- Task goal
Print the listing exactly as it stands. Skip every picture.

Start of Dataset excerpt

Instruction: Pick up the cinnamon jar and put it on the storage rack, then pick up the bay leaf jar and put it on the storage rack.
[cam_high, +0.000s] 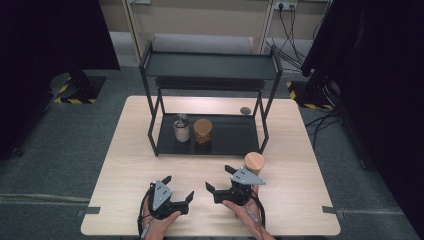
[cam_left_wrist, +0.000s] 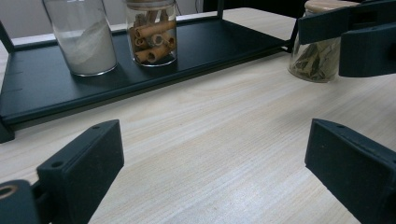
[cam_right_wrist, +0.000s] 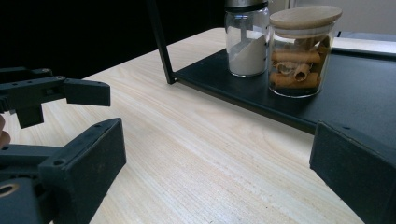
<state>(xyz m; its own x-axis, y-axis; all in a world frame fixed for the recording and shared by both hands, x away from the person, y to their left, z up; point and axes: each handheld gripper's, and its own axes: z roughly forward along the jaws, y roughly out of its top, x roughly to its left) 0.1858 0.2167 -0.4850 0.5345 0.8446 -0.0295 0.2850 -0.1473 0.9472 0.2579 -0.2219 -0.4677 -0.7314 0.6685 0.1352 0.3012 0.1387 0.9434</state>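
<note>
Wooden-lidded jar (cam_high: 254, 163) of leaves stands on the counter (cam_high: 130, 165), just beside the rack's (cam_high: 210, 142) front corner. Both claws, left claw (cam_high: 177, 192) and right claw (cam_high: 218, 178), gape wide and empty. Next, I think, the right claw must reach around the jar.

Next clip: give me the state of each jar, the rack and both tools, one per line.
Left tool: open, empty, held low over the table.
Right tool: open, empty, beside the leaf jar.
Leaf jar: upright on the table, wooden lid on, outside the rack.
Cinnamon-stick jar: upright on the rack's bottom shelf, wooden lid on.
White-powder jar: upright on the bottom shelf, metal lid on, partly filled.
Rack: standing, top shelf bare.
</note>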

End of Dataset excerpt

- Response to the task
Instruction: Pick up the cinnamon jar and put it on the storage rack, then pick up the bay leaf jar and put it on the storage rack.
[cam_high, +0.000s] 
[cam_left_wrist, +0.000s] 
[cam_right_wrist, +0.000s] 
<state>(xyz m; its own x-axis, y-axis; all in a world frame fixed for the recording and shared by both hands, x away from the person, y to their left, z up; point and axes: each handheld gripper's, and its own axes: z roughly forward along the jaws, y roughly out of its top, x roughly to its left) 0.1858 0.2167 -0.4850 0.5345 0.8446 -0.0295 0.2850 -0.1473 0.9472 0.2579 -0.2219 -0.4677 -0.7314 0.6685 0.1352 0.3012 0.1387 0.9434</state>
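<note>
Wooden-lidded jar (cam_high: 254, 163) of leaves stands on the counter (cam_high: 130, 165), just beside the rack's (cam_high: 210, 142) front corner. Both claws, left claw (cam_high: 177, 192) and right claw (cam_high: 218, 178), gape wide and empty. Next, I think, the right claw must reach around the jar.

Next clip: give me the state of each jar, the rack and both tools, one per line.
Left tool: open, empty, held low over the table.
Right tool: open, empty, beside the leaf jar.
Leaf jar: upright on the table, wooden lid on, outside the rack.
Cinnamon-stick jar: upright on the rack's bottom shelf, wooden lid on.
White-powder jar: upright on the bottom shelf, metal lid on, partly filled.
Rack: standing, top shelf bare.
</note>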

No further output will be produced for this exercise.